• _What you will do_:
Only the final stretch of the data is wanted: reproduce the line containing "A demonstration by" and each line after it, exactly.

- - - - - - -

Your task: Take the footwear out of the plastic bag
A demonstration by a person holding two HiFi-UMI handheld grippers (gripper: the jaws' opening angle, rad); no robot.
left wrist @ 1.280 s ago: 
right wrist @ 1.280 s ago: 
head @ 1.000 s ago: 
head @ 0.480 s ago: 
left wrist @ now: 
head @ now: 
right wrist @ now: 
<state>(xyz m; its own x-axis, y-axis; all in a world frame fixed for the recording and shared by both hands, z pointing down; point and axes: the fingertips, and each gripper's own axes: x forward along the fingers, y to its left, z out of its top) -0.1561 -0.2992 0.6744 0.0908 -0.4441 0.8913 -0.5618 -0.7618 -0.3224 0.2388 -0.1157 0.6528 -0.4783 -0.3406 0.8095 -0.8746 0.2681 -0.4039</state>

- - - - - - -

• _Exercise output_:
A demonstration by a person holding two HiFi-UMI handheld grippers (gripper: the jaws' opening angle, rad); no robot.
left wrist @ 1.280 s ago: 
right wrist @ 1.280 s ago: 
head @ 1.000 s ago: 
head @ 0.480 s ago: 
left wrist @ now: 
head @ now: 
right wrist @ now: 
<state>(xyz m; its own x-axis, y-axis; all in a world frame fixed for the recording and shared by both hands, z pointing down; point and axes: the fingertips, and each gripper's own axes: x forward along the fingers, y to its left, z out of its top) -0.1561 -0.2992 0.6744 0.0908 -0.4441 0.8913 -0.5618 -0.7618 -0.3224 0.2388 -0.1157 0.6528 -0.4783 -0.3406 0.8095 -0.8746 0.2681 -0.4039</state>

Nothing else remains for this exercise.